▸ **GIVEN INFORMATION**
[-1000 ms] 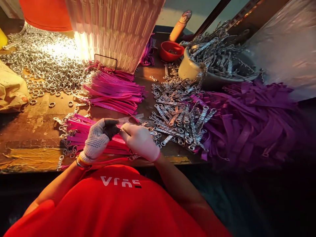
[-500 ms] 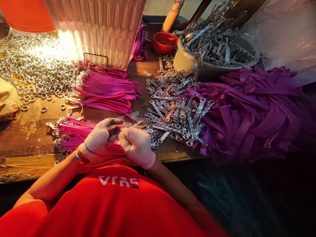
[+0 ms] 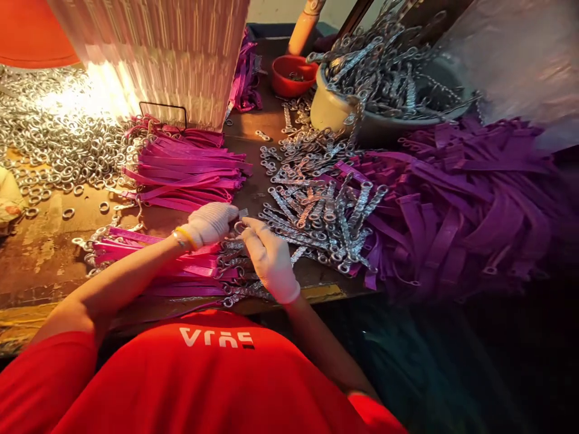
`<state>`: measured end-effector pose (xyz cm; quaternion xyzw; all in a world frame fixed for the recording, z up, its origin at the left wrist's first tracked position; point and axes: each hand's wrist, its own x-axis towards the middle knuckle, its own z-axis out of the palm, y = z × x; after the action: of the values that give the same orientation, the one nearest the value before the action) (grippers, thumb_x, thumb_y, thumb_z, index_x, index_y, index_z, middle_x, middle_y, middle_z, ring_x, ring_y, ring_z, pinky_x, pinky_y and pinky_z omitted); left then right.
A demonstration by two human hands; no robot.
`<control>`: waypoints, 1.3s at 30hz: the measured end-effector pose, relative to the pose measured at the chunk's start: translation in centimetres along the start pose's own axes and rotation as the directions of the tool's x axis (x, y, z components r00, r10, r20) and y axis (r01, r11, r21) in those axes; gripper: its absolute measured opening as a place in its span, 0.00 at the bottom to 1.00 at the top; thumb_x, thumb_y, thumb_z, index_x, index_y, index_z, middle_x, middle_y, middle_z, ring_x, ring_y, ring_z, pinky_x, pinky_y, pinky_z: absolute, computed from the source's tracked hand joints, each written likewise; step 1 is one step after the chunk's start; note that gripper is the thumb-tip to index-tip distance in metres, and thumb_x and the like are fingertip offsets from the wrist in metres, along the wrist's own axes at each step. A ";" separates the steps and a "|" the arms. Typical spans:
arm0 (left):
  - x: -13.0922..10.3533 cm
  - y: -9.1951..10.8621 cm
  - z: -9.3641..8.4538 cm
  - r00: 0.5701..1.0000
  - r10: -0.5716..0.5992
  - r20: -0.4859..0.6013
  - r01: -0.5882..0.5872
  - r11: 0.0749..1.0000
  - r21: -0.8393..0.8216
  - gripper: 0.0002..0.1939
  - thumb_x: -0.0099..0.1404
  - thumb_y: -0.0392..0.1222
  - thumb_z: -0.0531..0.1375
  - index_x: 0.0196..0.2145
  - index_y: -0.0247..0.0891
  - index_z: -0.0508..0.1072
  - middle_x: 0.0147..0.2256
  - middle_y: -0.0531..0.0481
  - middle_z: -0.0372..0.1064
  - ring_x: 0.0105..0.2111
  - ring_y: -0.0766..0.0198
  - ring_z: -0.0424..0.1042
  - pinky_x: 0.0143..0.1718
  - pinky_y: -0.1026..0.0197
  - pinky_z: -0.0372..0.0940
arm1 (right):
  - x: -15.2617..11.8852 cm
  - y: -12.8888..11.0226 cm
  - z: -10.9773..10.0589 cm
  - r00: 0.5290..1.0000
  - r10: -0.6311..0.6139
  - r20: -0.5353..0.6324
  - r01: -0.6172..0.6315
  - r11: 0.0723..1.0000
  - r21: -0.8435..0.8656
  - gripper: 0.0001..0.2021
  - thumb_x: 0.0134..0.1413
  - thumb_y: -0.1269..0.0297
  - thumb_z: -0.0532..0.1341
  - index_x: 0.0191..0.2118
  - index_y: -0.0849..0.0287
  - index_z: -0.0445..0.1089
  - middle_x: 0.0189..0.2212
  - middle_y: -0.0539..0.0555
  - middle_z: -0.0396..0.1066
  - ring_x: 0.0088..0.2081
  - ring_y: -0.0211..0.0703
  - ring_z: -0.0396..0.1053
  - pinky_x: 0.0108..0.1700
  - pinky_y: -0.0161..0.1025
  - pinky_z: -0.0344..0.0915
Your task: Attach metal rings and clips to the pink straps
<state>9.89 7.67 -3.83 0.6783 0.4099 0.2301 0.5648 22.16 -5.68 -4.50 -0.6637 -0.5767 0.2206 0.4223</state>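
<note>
My left hand (image 3: 210, 224), in a white knit glove, is closed above a row of pink straps (image 3: 156, 262) with metal ends. What its fingers grip is hidden; a small translucent piece (image 3: 243, 213) shows by the fingertips. My right hand (image 3: 272, 260), gloved too, pinches a metal ring (image 3: 239, 228) between thumb and fingers, close to the left fingertips. Beneath the hands, braided metal links (image 3: 233, 256) extend from the straps. Just right of my right hand lies a heap of loose silver links (image 3: 323, 208).
Many metal rings (image 3: 67, 138) cover the table's left. Another pink strap bundle (image 3: 190, 163) lies before a ribbed translucent panel (image 3: 154, 54). Behind are a red bowl (image 3: 289, 84) and a pale tub (image 3: 332, 102) heaped with metal links. A purple strap pile (image 3: 470, 205) spreads at right.
Both hands have moved slightly right and away from my body. The left hand has turned back-up, and a ring now shows at the right fingertips. The whole view has shifted a little.
</note>
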 end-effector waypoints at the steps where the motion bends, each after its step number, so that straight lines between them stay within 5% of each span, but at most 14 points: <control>1: -0.9 0.1 -0.8 0.997 -0.015 0.069 0.016 1.000 -0.021 0.06 0.52 0.28 0.65 0.21 0.32 0.73 0.16 0.55 0.61 0.18 0.71 0.60 0.21 0.68 0.53 | 0.2 -0.1 0.2 0.999 -0.044 -0.007 0.044 0.999 -0.002 0.17 0.69 0.60 0.51 0.54 0.61 0.71 0.48 0.59 0.77 0.48 0.46 0.74 0.52 0.41 0.67; 3: -3.4 0.4 -2.7 0.977 -0.078 0.199 0.098 0.991 -0.093 0.04 0.60 0.37 0.63 0.29 0.34 0.74 0.18 0.55 0.64 0.15 0.72 0.57 0.17 0.68 0.49 | 0.5 -0.6 0.6 0.990 -0.143 0.018 0.143 0.989 -0.025 0.16 0.68 0.63 0.51 0.53 0.59 0.71 0.49 0.59 0.77 0.50 0.46 0.74 0.54 0.41 0.66; 5: -6.1 0.8 -4.2 0.964 -0.148 0.220 0.190 0.964 -0.187 0.12 0.66 0.46 0.60 0.30 0.36 0.72 0.18 0.55 0.61 0.14 0.72 0.52 0.15 0.67 0.46 | 0.7 -1.2 1.2 0.975 -0.206 0.088 0.212 0.975 -0.066 0.15 0.68 0.65 0.51 0.53 0.58 0.71 0.47 0.57 0.77 0.48 0.46 0.74 0.52 0.40 0.67; 9: -10.3 1.4 -5.0 0.981 -0.186 0.050 0.191 0.971 -0.141 0.21 0.68 0.54 0.59 0.23 0.37 0.65 0.16 0.56 0.57 0.14 0.72 0.52 0.15 0.66 0.46 | 0.3 -3.0 2.7 0.932 -0.271 0.239 0.332 0.904 -0.269 0.15 0.68 0.66 0.50 0.51 0.59 0.72 0.40 0.57 0.78 0.40 0.46 0.74 0.43 0.38 0.65; 14: -12.3 0.7 -4.9 0.991 -0.129 -0.048 0.132 0.989 0.069 0.22 0.68 0.53 0.59 0.21 0.37 0.64 0.16 0.55 0.59 0.17 0.70 0.56 0.19 0.64 0.49 | -0.8 -4.0 4.1 0.890 -0.340 0.303 0.450 0.758 -0.472 0.16 0.69 0.66 0.49 0.52 0.62 0.71 0.34 0.59 0.74 0.34 0.46 0.69 0.36 0.40 0.58; 20: -13.4 -0.1 -5.0 0.993 -0.078 -0.093 0.086 0.993 0.077 0.20 0.69 0.52 0.57 0.23 0.38 0.65 0.16 0.55 0.59 0.18 0.69 0.54 0.21 0.64 0.48 | -1.5 -4.3 4.1 0.880 -0.376 0.291 0.472 0.765 -0.438 0.14 0.69 0.67 0.50 0.51 0.60 0.71 0.36 0.57 0.75 0.37 0.45 0.70 0.39 0.39 0.59; 27: -14.1 -1.9 -4.3 0.996 0.086 -0.028 -0.073 0.950 0.304 0.12 0.67 0.45 0.58 0.27 0.37 0.70 0.25 0.51 0.68 0.26 0.65 0.62 0.28 0.64 0.54 | -1.5 -4.7 4.4 0.899 -0.315 0.305 0.423 0.805 -0.416 0.14 0.69 0.66 0.51 0.52 0.60 0.71 0.37 0.58 0.77 0.40 0.47 0.73 0.43 0.39 0.63; 31: -14.1 -3.1 -4.7 0.997 0.052 0.051 -0.061 0.979 0.196 0.13 0.68 0.47 0.57 0.29 0.36 0.71 0.26 0.52 0.68 0.26 0.65 0.62 0.29 0.64 0.56 | -1.6 -5.1 4.4 0.912 -0.284 0.297 0.381 0.855 -0.353 0.14 0.68 0.66 0.52 0.54 0.60 0.70 0.43 0.60 0.77 0.44 0.48 0.74 0.47 0.40 0.66; 35: -14.4 -3.6 -4.9 0.997 0.064 -0.048 -0.055 0.982 0.178 0.17 0.69 0.51 0.58 0.29 0.35 0.72 0.26 0.52 0.67 0.28 0.66 0.61 0.30 0.65 0.56 | -1.1 -5.9 3.7 0.871 -0.166 0.462 0.356 0.862 -0.361 0.24 0.63 0.61 0.60 0.63 0.60 0.62 0.47 0.60 0.77 0.46 0.51 0.75 0.46 0.41 0.67; 39: -15.1 -4.2 -4.1 0.984 0.122 -0.128 -0.073 0.940 0.333 0.15 0.66 0.45 0.59 0.25 0.35 0.70 0.23 0.51 0.66 0.25 0.65 0.61 0.29 0.64 0.53 | -0.7 -6.0 3.7 0.823 0.013 0.567 0.348 0.778 -0.523 0.15 0.63 0.60 0.59 0.51 0.61 0.71 0.36 0.59 0.79 0.38 0.52 0.77 0.37 0.40 0.64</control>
<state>-2.98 -2.15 -4.54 0.7633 0.4486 0.2362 0.4004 15.64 -5.30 -1.82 -0.6161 -0.7704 0.1618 0.0255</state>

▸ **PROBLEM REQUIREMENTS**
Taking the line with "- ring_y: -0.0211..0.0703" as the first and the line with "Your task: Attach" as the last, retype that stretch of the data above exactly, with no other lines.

▸ **SOLVED PROBLEM**
  - ring_y: -0.0211..0.0703
  - ring_z: -0.0396..0.1053
  - pinky_x: 0.0108..0.1700
  - pinky_y: -0.0161..0.1025
  - pinky_z: -0.0344..0.0915
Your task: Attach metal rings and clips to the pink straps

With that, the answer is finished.